ANKARA (Reuters) -Senior Kurdish lawmakers in Turkey say a lasting peace with the Kurdistan Workers Party (PKK) requires legal protections for militants who disarm, direct talks with the group’s jailed leader and an easing of a crackdown on the opposition.
Turkey’s parliament launched a commission earlier this month to oversee the disarmament of the outlawed PKK militant group after its jailed leader Abdullah Ocalan in February called for an end to its insurgency.
The two sides are trying to resolve a four-decades conflict that has also spilled over into neighbouring Syria and Iraq.
In separate interviews with Reuters, the two MPs – Meral Danis Bestas and Gulistan Kilic Kocyigit – said the commission must quickly move on from procedural debates to enacting reforms to maintain momentum after the group in May said it would disarm.
Designated a terrorist group by Turkey and its Western allies, the PKK had originally fought for an independent Kurdish state in the southeast but later demanded only greater Kurdish rights and democratic reforms.

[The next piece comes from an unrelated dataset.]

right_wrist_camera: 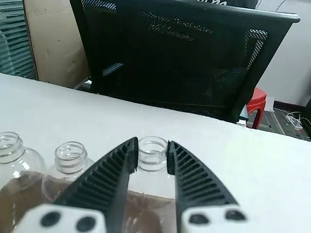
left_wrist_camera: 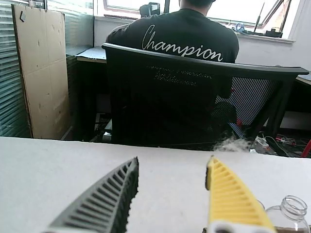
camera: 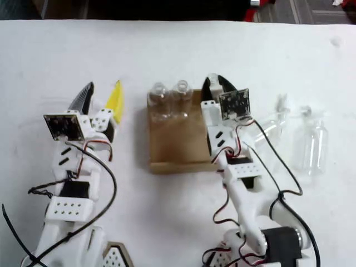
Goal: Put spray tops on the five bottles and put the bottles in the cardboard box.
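Our right gripper (right_wrist_camera: 151, 143) has its jaws drawn narrow on the open neck of a bottle (right_wrist_camera: 152, 161), at the cardboard box's (camera: 178, 142) far right corner beside two other bottles (camera: 161, 103). We should keep it upright, seat it, then release gently. Our left gripper (left_wrist_camera: 172, 162) hangs wide open and holds nothing.

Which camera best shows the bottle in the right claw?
Right wrist view: the right claw pinches the bottle at its open neck. From the high view the claw covers it; left wrist view catches another bottle.

Script print (left_wrist_camera: 182, 44) on a dark shirt (left_wrist_camera: 127, 35)
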Robot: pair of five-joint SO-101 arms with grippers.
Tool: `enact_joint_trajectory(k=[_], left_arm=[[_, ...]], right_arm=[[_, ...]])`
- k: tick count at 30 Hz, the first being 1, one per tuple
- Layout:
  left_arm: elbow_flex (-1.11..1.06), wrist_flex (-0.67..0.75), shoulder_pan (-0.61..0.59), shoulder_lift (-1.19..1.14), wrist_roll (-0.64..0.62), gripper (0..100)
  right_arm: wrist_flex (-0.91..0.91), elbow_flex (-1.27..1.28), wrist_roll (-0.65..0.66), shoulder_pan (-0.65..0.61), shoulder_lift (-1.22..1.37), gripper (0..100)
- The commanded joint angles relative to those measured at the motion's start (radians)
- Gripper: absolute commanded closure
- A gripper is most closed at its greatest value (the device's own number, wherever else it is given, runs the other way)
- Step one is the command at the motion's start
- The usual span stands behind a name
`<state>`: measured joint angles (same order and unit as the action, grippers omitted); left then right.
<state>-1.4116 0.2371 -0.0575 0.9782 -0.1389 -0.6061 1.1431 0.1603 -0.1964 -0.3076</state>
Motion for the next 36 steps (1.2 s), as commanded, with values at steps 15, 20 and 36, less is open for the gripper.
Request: enact_joint_trajectory(k=[15, 20, 36], left_arm=[[0.046, 0.002, 0.013, 0.033, 0.015, 79], [0.046, 0.002, 0.013, 0.033, 0.015, 79], [0.046, 0.002, 0.013, 0.033, 0.015, 79]], right_arm=[[-0.07, -0.133, -0.008, -0.018, 0.142, 98.3], [-0.067, -0.132, -0.008, -0.018, 0.142, 98.3], [-0.071, -0.16, -0.008, -0.018, 0.216, 98.2]])
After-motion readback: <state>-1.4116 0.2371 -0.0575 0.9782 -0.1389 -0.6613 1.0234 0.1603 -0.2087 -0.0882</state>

About 30 of its fighters burned their weapons in July in a symbolic ceremony in northern Iraq, where they are now based, after years of bombardment by the Turkish military.

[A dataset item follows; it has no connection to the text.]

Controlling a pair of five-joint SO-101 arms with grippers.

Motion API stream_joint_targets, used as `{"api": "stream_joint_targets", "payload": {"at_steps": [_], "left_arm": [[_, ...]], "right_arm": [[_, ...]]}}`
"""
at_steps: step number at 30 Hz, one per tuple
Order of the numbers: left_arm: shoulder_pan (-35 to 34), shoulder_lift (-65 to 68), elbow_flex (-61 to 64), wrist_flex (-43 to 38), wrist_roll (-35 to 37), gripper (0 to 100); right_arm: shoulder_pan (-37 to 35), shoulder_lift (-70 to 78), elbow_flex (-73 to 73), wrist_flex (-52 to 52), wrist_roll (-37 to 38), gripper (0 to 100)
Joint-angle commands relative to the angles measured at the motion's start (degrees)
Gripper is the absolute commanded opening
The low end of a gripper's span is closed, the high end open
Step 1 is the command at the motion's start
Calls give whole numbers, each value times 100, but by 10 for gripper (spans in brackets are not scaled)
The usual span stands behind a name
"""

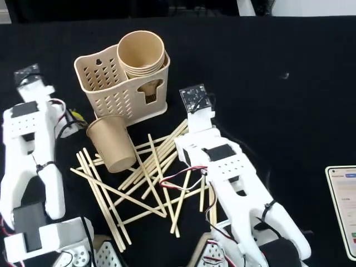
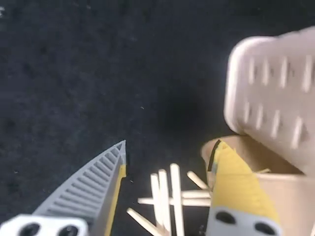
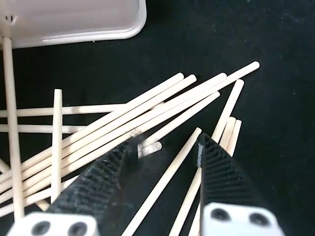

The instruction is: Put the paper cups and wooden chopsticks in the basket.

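Right gripper (image 3: 167,142) spread open, low over the strewn wooden chopsticks (image 3: 147,113), one stick between its jaws, apparently lined up for a pinch. Left gripper (image 2: 170,147) likewise released, one finger at the rim of a tipped paper cup (image 2: 275,191) just beside the basket (image 2: 275,98). Inside the basket, stacked cups (image 1: 142,53).

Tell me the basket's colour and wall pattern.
Beige basket, walls perforated with small slots; clearest in the high view.

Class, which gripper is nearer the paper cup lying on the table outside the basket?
Left. The left gripper has one finger at the cup's rim; the right gripper is farther off, over the chopsticks.
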Motion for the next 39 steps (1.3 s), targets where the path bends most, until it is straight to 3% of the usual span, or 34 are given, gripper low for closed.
{"api": "stream_joint_targets", "payload": {"at_steps": [1, 6, 14, 20, 26, 32, 39], "left_arm": [[409, -9, -400, 114, 88, 283], [620, -114, -330, 466, -26, 282], [655, -1415, 409, 1029, -1275, 279], [1727, -3112, 1086, 1521, -2084, 282], [3099, -4299, 1763, 1495, -2075, 282], [3873, -4818, 1921, 1521, -1785, 283], [4497, -4703, 1965, 1204, -853, 284]], "right_arm": [[88, -207, -22, -105, -62, 191], [88, -207, -13, -105, -53, 191], [88, -233, -13, -105, -53, 191], [105, -242, -22, -97, -53, 191], [1090, -251, -303, 132, -114, 191], [2295, -215, -804, 589, -879, 191], [2558, -207, -831, 571, -967, 191]]}}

“These people do not leave their weapons to go to prison… They say, ‘we want to do democratic politics, we want to struggle with words, not arms’,” said Bestas, a lawmaker of the pro-Kurdish DEM Party, the third-largest in Turkey’s parliament.
Kocyigit, a DEM leader representing the party on the commission, said it must discuss a “Return Home” law protecting those who lay down arms and want to participate in social and political life in Turkey.

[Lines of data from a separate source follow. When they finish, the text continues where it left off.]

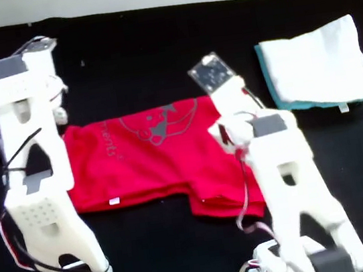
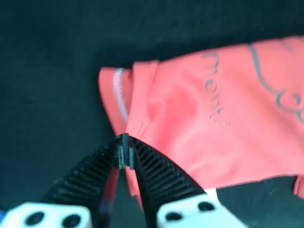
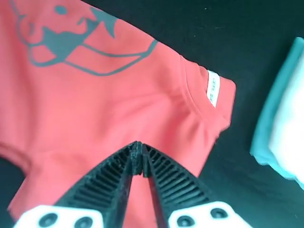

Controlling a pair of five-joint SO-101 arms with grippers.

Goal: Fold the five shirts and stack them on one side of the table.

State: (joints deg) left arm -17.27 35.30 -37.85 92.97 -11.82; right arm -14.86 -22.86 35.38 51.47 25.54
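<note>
One red shirt lies mid-table, part folded | left gripper nipped tight on its hem edge | right gripper clamped on cloth near collar | best: lift both level, keep cloth taut, lay fold squarely.

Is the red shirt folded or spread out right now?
Partly folded, it seems: the red printed shirt lies flat, its grey print cut at the far edge, a sleeve sticking out nearside.
</note>
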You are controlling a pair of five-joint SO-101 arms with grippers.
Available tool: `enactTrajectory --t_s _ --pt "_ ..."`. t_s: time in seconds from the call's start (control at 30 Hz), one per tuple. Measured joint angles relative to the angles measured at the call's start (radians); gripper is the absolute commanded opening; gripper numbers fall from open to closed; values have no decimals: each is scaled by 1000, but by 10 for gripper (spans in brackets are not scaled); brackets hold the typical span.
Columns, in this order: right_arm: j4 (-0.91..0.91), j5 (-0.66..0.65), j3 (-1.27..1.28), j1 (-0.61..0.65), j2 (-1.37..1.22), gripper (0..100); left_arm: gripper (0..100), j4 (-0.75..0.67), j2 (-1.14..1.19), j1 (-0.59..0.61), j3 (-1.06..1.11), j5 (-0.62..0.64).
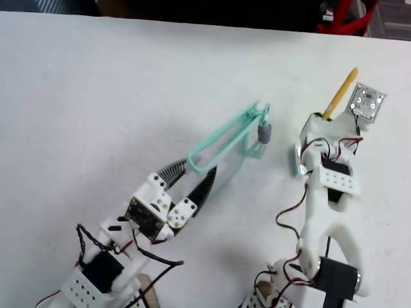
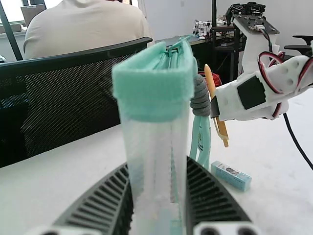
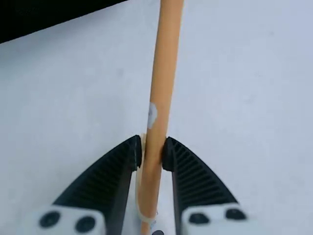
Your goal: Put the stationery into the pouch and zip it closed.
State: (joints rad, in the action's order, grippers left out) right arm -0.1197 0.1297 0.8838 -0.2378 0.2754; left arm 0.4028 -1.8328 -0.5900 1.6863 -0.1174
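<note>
A clear pouch with teal trim is pinched at one end by my left gripper, which is shut on it. The pouch's teal zip edge runs away from the fingers, and a grey zip pull hangs at its far end. My right gripper is shut on an orange pencil. That pencil sticks out past the right arm, a little to the right of the pouch's far end. A small pale blue eraser box lies on the table beside the pouch.
The white table spreads wide to the left and behind the pouch. Its far edge runs along the back, with red equipment beyond. The right arm's body and cables occupy the near right side.
</note>
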Motion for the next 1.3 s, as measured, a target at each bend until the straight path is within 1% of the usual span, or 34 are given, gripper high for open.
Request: enactTrajectory --t_s 0.07,0.2,0.23,0.43,0.53,0.7,0.9,0.97,1.03,1.2,1.3 --pt "5 14 20 -8 23 18 106 0 0 0 0 0" --pt "35 152 106 -29 130 18 106 0 0 0 0 0" --pt "54 167 132 -31 160 18 106 0 0 0 0 0" --pt "155 146 264 -11 292 18 106 0 0 0 0 0" --pt "164 135 295 12 333 18 106 0 0 0 0 0" --pt "164 135 347 11 430 18 106 0 0 0 0 0" --pt "160 135 462 12 664 18 106 0 0 0 0 0" --pt "121 135 496 17 773 18 106 0 0 0 0 0" --pt "46 135 508 48 891 18 106 0 0 0 0 0" --pt "-226 130 509 135 1204 18 106 0 0 0 0 0" --pt "-350 58 509 201 1389 18 106 0 0 0 0 0"
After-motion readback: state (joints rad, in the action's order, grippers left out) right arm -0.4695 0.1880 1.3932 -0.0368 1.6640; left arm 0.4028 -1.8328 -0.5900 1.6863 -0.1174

DEM, long a fierce critic of Turkish President Tayyip Erdogan’s policies, has played a critical role alongside the government in pushing for peace, including facilitating Ocalan’s call for disarmament in February.
The DEM lawmakers said that the 51-member commission should send a delegation to hear directly from Ocalan at his island prison near Istanbul, where he has been held since 1999.
“The commission must meet with Mr. Ocalan. This is, for us, a very clear, straightforward, and indisputable demand,” Kocyigit said, given his initial call for peace.
There was no immediate comment from Turkish President Erdogan’s office on the lawmakers’ remarks.
CRACKDOWN ON OPPOSITION
The DEM lawmakers praised steps taken so far by the commission, which held its sixth meeting this week, but urged members to move more quickly on reforms and to tackle bigger questions of democracy and rights.
This includes a separate legalcrackdown on the main opposition Republican People’s Party (CHP), which has seen hundreds of its elected mayors and members jailed this year. The clampdown is undermining the commission’s work, the lawmakers said.
Among those detained is Ekrem Imamoglu, the CHP mayor of Istanbul who is seen as Erdogan’s main rival, who has been jailed pending trial since March in a corruption case that drew big protests.
“Despite all the operations carried out against CHP by the government, especially through the judiciary, the party’s decision to join the commission and to be present there is truly valuable,” Kocyigit said.
Success also hinges on Erdogan offering stronger backing to the commission and easing social tensions by avoiding polarising rhetoric, the DEM MPs said.
“Our expectation is that the President adopts an approach that strengthens the commission’s work and helps ease today’s tense political atmosphere,” Kocyigit said.